À l’initiative de l’association Metropolis, Cinematheque Beirut lance en série de podcasts autour des salles de cinémas de 4 villes du Liban dans l’optique de perpétuer une histoire tourmentée par les conflits et les crises. Entre le festival Écrans du Réel qui débute cette semaine et d’autres grands projets en chantier, cet acteur majeur de la vie culturelle souhaite redéfinir son action en tenant davantage compte du contexte présent.
Tripoli, Saïda, Hammana, Beyrouth… Ces villes ont connu une vie culturelle riche, du fait des salles de cinéma qui s’y trouvaient, et continuent parfois d’exister. Aujourd’hui en quête d’un lieu pour accueillir le public, Cinematheque Beirut souhaite réactiver la mémoire des sites disparus dans le cadre de ses activités pour la préservation des archives cinématographiques et non cinématographiques au Liban.
Fondée en 2015, la cinémathèque est projet ambitieux. Animée par le désir de devenir une plateforme innovante, dédiée à l'art et à la préservation du cinéma au Liban, elle poursuit les efforts entrepris par l'Association Metropolis qui œuvre depuis 2006 à promouvoir le patrimoine et à archiver la production cinématographique.
Le cinéma Ishbilia à Saida (Crédits : Adnan et Hiba Zibaoui)
Une longue et difficile mission
Car à ce jour, la valeur historique attribuée aux images en mouvement reste insuffisante au Liban. Il est quasiment impossible de trouver des copies intactes produites avant les années 1990. En grande partie détruites pendant la guerre, les quelques-unes qui restent sont dans un état désastreux. L'absence d'un centre d’archivage a été l’un des principaux facteurs de la détérioration du patrimoine cinématographique.

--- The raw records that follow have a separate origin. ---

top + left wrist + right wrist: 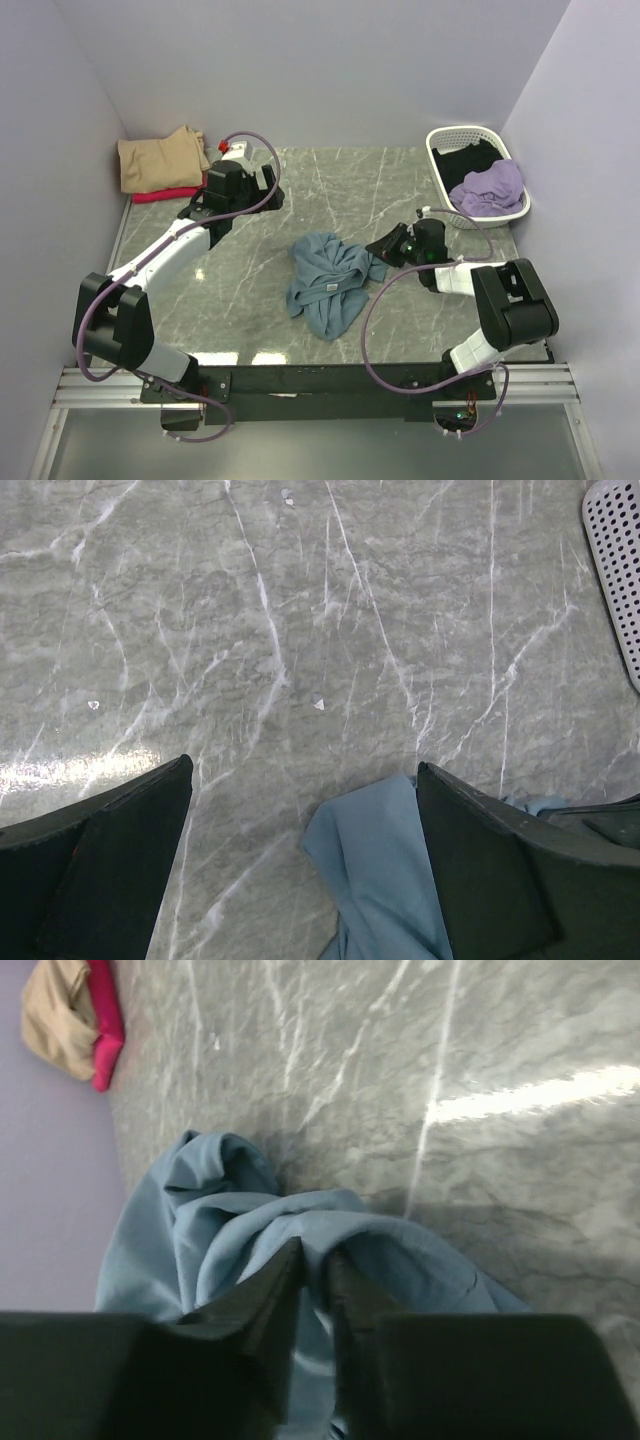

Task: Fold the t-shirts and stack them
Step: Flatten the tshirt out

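Observation:
A teal-blue t-shirt (328, 282) lies crumpled in the middle of the table. My right gripper (384, 247) is at its right edge, shut on a fold of the cloth; the right wrist view shows the fingers (270, 1300) pinching the teal-blue t-shirt (220, 1220). My left gripper (262, 196) is open and empty, held above the table at the back left; in the left wrist view (305, 780) a corner of the teal-blue t-shirt (380, 870) lies below it. A folded tan t-shirt (160, 160) sits on a red one (160, 195) in the far left corner.
A white lattice basket (475, 180) at the back right holds a lilac shirt (490, 188) and a black shirt (468, 158). Purple walls close in the left, back and right. The basket's rim (615, 570) shows in the left wrist view.

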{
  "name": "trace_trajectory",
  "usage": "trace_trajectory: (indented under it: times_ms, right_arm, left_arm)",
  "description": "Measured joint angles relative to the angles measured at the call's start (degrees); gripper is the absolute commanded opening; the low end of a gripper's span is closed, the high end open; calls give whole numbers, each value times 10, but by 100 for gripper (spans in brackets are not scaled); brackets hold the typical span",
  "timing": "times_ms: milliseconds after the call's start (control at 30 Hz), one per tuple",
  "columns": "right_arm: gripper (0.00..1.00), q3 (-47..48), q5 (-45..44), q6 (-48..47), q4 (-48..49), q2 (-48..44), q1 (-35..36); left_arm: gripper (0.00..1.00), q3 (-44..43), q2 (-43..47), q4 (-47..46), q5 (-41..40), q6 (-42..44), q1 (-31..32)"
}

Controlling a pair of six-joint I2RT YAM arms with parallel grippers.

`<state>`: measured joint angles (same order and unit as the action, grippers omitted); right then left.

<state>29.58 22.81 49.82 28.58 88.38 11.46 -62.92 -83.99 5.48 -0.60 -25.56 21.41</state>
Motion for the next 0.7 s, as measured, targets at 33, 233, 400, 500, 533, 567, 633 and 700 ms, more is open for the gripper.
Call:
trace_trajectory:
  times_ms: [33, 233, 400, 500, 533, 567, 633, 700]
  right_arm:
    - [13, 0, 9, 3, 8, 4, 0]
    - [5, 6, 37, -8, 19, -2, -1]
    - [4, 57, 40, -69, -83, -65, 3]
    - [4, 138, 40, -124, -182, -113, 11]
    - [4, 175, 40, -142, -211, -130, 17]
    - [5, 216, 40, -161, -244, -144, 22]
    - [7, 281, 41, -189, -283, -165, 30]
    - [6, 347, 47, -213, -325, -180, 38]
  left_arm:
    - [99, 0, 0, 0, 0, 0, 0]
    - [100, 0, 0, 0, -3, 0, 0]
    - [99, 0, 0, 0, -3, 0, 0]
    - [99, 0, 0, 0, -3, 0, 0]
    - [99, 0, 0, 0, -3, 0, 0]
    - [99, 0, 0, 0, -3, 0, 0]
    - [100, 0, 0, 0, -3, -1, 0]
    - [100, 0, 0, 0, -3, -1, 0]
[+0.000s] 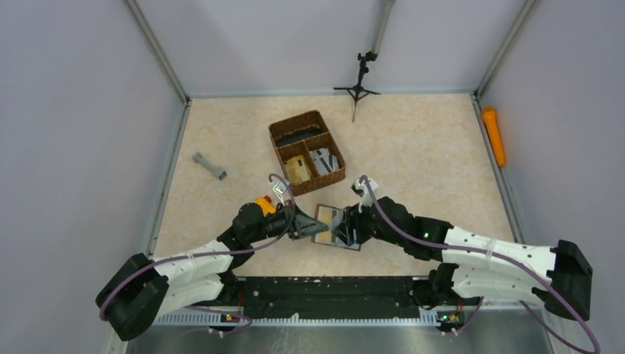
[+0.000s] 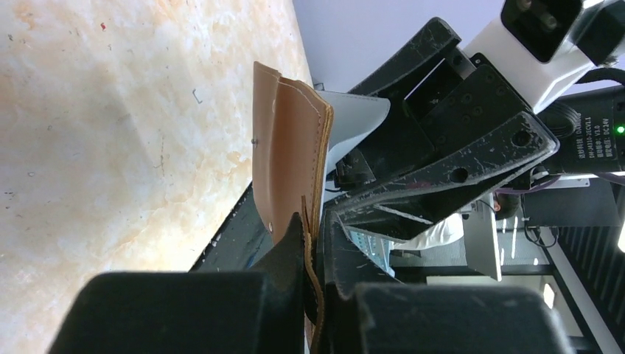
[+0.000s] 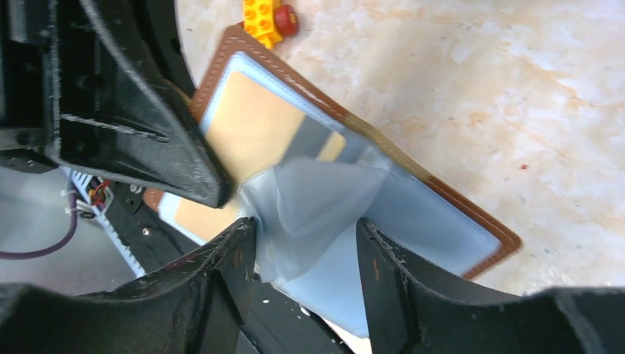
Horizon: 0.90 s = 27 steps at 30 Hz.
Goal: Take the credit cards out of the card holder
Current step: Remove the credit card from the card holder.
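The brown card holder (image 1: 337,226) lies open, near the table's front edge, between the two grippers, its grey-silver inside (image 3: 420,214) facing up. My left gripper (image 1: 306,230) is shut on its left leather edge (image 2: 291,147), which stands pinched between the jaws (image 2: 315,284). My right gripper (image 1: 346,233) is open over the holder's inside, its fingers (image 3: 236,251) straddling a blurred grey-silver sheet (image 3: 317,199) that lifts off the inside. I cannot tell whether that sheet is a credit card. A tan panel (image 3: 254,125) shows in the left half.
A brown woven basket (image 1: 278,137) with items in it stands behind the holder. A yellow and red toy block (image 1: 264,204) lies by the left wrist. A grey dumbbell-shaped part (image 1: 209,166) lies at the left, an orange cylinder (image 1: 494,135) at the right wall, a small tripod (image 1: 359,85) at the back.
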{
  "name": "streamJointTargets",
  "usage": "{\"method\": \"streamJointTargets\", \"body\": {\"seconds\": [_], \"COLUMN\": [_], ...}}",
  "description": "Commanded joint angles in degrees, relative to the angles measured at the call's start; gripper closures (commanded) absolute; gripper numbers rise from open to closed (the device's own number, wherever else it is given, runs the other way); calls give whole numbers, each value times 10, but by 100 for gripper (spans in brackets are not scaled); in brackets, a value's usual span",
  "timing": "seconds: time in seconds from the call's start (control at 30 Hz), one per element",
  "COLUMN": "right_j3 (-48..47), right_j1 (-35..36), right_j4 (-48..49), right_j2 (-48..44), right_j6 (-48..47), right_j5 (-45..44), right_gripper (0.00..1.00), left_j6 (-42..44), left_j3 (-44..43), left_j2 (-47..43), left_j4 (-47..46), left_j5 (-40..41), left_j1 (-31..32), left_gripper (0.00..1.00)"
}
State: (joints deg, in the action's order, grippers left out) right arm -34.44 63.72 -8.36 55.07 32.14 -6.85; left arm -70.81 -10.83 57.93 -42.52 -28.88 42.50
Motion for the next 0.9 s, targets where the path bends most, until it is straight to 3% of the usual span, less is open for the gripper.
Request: {"method": "streamJointTargets", "body": {"seconds": [0.0,0.17,0.3,0.53,0.87], "right_j3": [-25,-38,-41,-29,-15], "right_j1": [5,5,5,5,4], "right_j4": [-76,-153,-157,-43,38], "right_j2": [-24,-60,-106,-147,-102], "right_j6": [-9,15,16,7,61], "right_j5": [-86,-171,-163,-10,83], "right_gripper": [42,18,17,43,61], "left_j6": [3,21,23,16,-12], "left_j3": [-8,-10,-6,3,21], "left_j2": [-42,-72,-78,-76,-92], "left_j4": [-24,36,49,29,-18], "left_j5": [-2,22,30,24,11], "left_j1": [9,8,8,8,9], "left_gripper": [100,100,100,100,100]}}
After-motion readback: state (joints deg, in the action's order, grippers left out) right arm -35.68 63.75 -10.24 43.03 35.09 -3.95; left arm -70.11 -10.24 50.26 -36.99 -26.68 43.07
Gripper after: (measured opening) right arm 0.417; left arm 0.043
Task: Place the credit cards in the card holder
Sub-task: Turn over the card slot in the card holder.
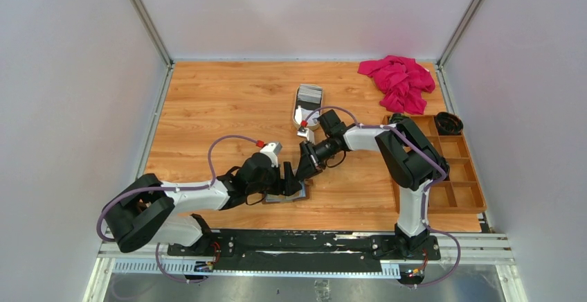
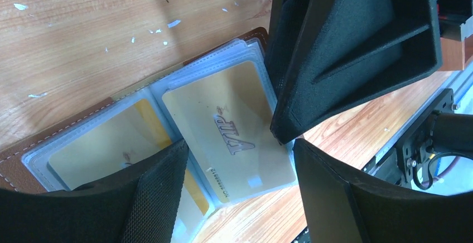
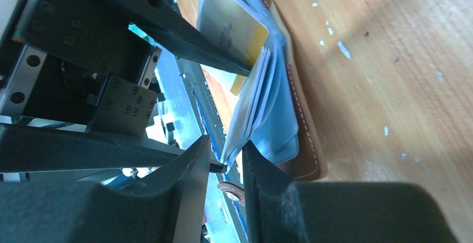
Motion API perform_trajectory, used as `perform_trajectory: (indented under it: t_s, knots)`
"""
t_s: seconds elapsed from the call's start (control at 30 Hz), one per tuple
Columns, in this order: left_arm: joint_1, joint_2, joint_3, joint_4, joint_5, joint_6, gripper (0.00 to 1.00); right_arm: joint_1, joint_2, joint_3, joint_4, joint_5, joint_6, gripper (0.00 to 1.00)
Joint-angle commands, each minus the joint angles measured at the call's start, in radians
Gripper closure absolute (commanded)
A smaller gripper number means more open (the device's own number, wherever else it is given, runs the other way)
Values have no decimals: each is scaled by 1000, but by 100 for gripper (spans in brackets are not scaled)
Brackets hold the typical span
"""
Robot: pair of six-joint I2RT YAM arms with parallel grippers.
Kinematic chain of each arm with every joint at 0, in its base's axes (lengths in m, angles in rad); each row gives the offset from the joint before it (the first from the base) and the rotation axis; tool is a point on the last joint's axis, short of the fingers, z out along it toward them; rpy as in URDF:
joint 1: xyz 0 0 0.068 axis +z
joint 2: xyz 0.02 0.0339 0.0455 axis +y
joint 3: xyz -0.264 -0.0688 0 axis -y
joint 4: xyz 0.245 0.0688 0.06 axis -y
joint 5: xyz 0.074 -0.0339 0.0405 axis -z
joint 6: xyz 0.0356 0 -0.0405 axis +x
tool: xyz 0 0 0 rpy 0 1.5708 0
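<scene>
The card holder is lying open on the table at its near edge, about midway between the two arm bases, brown leather cover down. Its clear sleeves are fanning upward. One sleeve is showing a gold card with raised lettering, and the page to its left is showing a second gold card.

The left gripper is hovering over the open holder with its fingers spread wide, one on each side of the lettered card; one finger is lying against a sleeve page in the right wrist view. The right gripper is coming in from the far right, its fingers nearly pressed together and pinching the free edges of several sleeves.

Farther back, near the table's middle, a stack of cards is sitting in a cream tin tray. A pink cloth is lying at the far right corner, and a wooden compartment box is standing along the right edge.
</scene>
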Motion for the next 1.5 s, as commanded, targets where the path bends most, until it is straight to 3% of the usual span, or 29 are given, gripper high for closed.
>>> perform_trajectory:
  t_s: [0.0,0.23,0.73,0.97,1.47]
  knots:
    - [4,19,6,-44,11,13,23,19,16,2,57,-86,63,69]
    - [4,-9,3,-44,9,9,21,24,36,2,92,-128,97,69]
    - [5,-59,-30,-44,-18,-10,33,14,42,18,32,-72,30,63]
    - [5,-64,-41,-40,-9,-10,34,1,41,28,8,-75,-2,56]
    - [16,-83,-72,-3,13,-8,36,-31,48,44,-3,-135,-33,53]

Aussi, rassembler et conserver tous les éléments cinématographiques existants constitue désormais une priorité. Metropolis souhaite porter cette initiative aux côtés d’institutions partenaires et de son réseau, en lançant un projet pilote afin d’inciter l'industrie cinéma et la société toute entière à sauvegarder ce patrimoine culturel.
« C’est un chantier qui va prendre du temps et nécessite la mise en place d’une infrastructure importante. Nous étudions nos options. Divers acteurs locaux, tel Nadi li Koll el-Nass, font aussi un travail sur le patrimoine. Nous voulons établir des partenariats afin d’éviter d’empiéter les uns sur les autres, et mieux se compléter », confie la fondatrice et directrice de Metropolis et Cinematheque Beirut, Hania Mroué, dans une interview avec Ici Beyrouth. Alors que la vie culturelle reprend de plus belle dans un contexte pourtant marqué par une forte crise, les acteurs culturels sont poussés à travailler ensemble, hors les murs, de manière plus organique et décentralisée, vu la baisse des financements étrangers.
Le patrimoine sous de nouvelles formes
En parallèle, Cinematheque Beirut a commencé à produire de la connaissance autour du cinéma libanais, en réalisant des petites vidéos et des podcasts. Lancé le 14 mars dernier, le premier Podcast
se penche sur l’histoire de Tripoli, une ville marquée par une longue tradition liée au septième art. Sa vie culturelle est revisitée à travers un parcours organisé par la fondation UMAM, dans le cadre de l’exposition TripoliScope, curatée par Nathalie Rosa Bucher, qui retrace le passé des salles et la culture cinématique présente dans les quartiers du centre-ville ou autour de Mina, le port.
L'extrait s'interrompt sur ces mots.